According to the 2010 census, Patterson Park was one of the fastest-growing areas in Baltimore, with a 19% increase in population since 2000.

===Patterson Park Neighborhood Association===
Founded in 1986 under the name Baltimore-Linwood Neighborhood Association and renamed to Patterson Park Neighborhood Association (PPNA) in 2003, the association is a registered 501(c)(3} non-profit organization. Founded to encourage city residents to be involved in community activities, PPNA has 300 active members. The PPNA encourages neighborliness and foster resident volunteerism. The Association holds a monthly community meeting in a local church basement, and organizes block clean-ups, tree and flower plantings, holiday parties, pot lucks, home tours and block parties.

====Leadership====
PPNA leadership consists of an elected board, one president, four vice presidents, one treasurer, and one secretary. The vice presidents each represent one sector of PPNA: North, South, East and West Sectors along with the more recently added Patterson Place with the dividing line of the sectors generally being S. Linwood Avenue, E. Baltimore Street, E Fayette, and S. Patterson Park Ave. Elections take place every January and every seat is voted on during elections. Officeholders must live within Patterson Park borders and be a paying PPNA member.
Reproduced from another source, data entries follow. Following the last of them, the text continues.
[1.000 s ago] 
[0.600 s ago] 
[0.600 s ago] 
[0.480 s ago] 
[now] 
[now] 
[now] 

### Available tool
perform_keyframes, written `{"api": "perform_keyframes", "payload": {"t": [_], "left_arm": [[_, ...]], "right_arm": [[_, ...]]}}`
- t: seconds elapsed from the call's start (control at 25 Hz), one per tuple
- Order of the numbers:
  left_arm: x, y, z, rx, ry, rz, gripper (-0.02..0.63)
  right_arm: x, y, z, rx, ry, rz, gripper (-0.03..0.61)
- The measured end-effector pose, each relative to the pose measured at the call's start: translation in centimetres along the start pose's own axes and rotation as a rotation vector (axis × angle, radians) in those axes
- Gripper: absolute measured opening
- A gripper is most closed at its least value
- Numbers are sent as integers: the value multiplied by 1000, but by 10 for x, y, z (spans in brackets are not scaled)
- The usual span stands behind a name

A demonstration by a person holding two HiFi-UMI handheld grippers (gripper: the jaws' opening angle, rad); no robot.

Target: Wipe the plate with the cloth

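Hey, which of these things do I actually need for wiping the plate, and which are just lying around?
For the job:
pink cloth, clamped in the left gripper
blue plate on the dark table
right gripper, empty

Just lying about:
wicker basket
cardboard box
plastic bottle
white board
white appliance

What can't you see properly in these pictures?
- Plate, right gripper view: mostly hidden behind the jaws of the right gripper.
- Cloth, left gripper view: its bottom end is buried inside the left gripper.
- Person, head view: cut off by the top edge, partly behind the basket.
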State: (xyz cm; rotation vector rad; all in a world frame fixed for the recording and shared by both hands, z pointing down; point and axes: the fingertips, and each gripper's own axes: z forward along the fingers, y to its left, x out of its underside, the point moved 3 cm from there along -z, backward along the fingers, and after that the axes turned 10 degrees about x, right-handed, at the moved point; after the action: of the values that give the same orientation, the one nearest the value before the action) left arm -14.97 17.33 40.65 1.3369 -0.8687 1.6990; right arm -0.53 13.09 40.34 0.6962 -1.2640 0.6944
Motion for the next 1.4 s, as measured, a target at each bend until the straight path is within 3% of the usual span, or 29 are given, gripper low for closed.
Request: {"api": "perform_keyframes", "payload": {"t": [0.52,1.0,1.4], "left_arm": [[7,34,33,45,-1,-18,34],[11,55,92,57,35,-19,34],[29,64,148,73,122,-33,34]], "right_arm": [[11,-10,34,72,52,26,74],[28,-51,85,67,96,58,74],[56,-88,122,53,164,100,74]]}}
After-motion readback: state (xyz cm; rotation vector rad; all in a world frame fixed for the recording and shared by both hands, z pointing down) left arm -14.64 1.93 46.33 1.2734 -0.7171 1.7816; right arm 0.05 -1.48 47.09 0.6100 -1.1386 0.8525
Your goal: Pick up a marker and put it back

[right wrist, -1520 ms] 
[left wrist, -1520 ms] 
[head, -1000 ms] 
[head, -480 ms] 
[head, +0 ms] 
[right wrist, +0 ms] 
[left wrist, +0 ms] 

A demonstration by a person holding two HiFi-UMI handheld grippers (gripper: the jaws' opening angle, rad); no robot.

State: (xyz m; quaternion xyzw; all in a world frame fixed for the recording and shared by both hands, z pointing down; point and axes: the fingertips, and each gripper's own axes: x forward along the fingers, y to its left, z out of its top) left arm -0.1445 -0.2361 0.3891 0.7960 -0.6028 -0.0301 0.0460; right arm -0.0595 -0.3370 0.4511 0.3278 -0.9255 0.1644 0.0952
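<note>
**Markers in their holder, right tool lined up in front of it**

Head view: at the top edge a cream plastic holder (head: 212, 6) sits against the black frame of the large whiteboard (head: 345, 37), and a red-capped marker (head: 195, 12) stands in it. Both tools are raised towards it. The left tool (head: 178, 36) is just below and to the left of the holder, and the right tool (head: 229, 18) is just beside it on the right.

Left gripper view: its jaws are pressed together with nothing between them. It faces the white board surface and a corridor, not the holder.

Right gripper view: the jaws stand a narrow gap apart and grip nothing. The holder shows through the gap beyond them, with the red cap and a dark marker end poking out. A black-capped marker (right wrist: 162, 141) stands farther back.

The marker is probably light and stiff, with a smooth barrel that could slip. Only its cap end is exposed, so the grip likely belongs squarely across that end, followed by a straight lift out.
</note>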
====Greening Committee====
In a partnership with the Baltimore Neighborhood Energy Challenge, the PPNA Greening Committee is working to reduce the energy consumption of Baltimore by educating and encouraging residents to pledge to reduce their household energy use through efficiency. The Greening Committee has also been awarded over $60,000 in donations to finance its project, including major support from the Chesapeake Bay Trust, a state-chartered grant maker, and Healthy Neighborhoods Inc., a local nonprofit for tree plantings in the neighborhood.

====Alley gating====
In 2010, PPNA has fostered gated alleys: residents gate both ends of an alley and make it a park-like space for neighbors to enjoy.
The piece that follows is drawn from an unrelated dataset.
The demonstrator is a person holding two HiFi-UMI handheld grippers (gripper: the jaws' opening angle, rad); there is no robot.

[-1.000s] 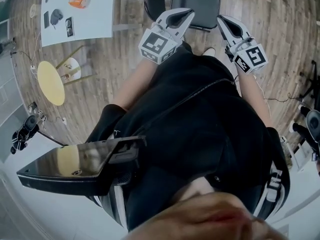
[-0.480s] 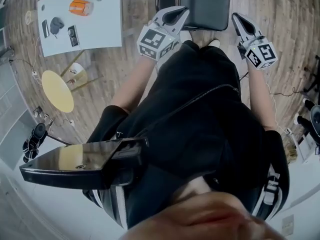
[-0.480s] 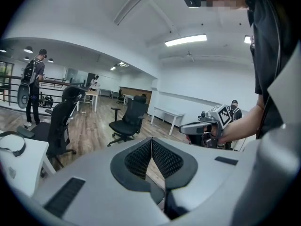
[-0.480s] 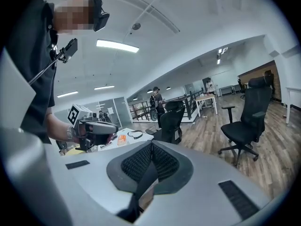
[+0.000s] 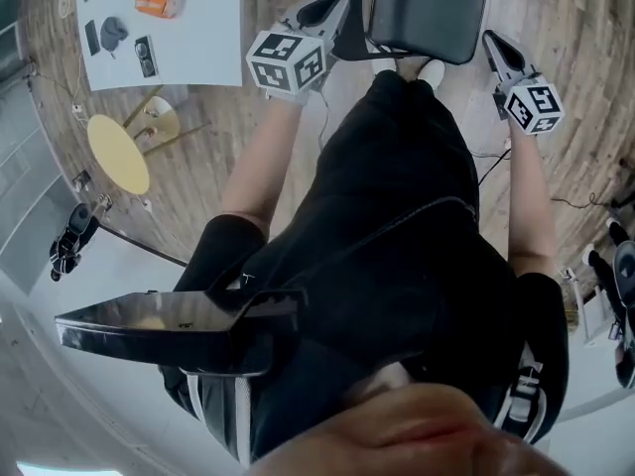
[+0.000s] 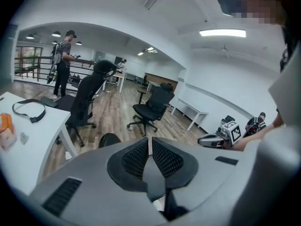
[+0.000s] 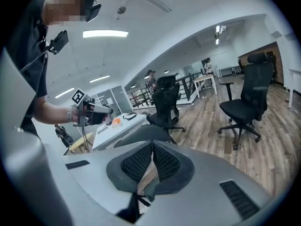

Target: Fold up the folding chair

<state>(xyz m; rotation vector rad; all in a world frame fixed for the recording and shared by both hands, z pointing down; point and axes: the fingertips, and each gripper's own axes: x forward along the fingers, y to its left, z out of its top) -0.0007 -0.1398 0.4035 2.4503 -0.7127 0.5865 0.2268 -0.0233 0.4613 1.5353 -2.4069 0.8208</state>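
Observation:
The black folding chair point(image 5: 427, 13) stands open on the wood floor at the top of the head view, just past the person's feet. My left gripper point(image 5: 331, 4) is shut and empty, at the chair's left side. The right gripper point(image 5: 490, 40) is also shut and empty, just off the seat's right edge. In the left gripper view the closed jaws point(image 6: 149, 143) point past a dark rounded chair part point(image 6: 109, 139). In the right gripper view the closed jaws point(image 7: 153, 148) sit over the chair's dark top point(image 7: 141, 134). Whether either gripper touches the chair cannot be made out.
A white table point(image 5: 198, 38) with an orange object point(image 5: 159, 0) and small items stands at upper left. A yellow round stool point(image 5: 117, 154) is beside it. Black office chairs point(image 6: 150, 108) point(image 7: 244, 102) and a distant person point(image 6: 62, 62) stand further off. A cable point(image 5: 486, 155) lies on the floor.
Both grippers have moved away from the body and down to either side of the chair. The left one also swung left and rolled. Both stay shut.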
==Boundaries and population==
Patterson Park is bounded by Baltimore Street to the north, Patterson Park Avenue to the west, Eastern Ave to the south, and Linwood Avenue to the east. As of 2010, Patterson Park was 44.3% white, 36% African American, 15.7% Hispanic, and 4% other. Because of the park's location, any north-south streets that exist on both sides of Baltimore Street have their southern parts start at Eastern Avenue instead of Baltimore, and the east-west running Pratt and Lombard Streets are also discontinuous between Patterson Park and Linwood Avenues.

==Representatives==

===City===
1st District City
- Councilman Zeke Cohen

13th District City
- Councilwoman Shannon Sneed

===State===
46th District State Senate
- State Senator Bill Ferguson

46th District House of Delegates
- Delegate Luke Clippinger
- Delegate Robbyn Lewis
- Delegate Brooke Lierman

===Federal===
Maryland 3rd Congressional District
- Congressman John Sarbanes

US Senate
- Senator Chris Van Hollen
- Senator Ben Cardin

==Public services==

===Schools===
- Patterson Park Public Charter School (Pre-K to 8), located at 27 N Lakewood Avenue, enrollment: 610.
- William Paca Elementary School (Pre-K to 5), located at 200 N. Lakewood Avenue, enrollment: 624.
- Highlandtown Elementary #215 (Pre-K to 8), located at 3223 East Pratt Street, enrollment: 347.

===Library===
- Patterson Park Branch Library, located at 158 N. Linwood Avenue

===Transportation===
The Route 40 Quickbus stops at Fayette Street and Linwood Avenue along its crosstown course between Woodlawn (west) and Essex (east). Route 13 passes through the neighborhood along Milton Avenue, McElderry Street and Linwood Avenue. Route 20 and Route 23 provide crosstown bus service along Fayette Street.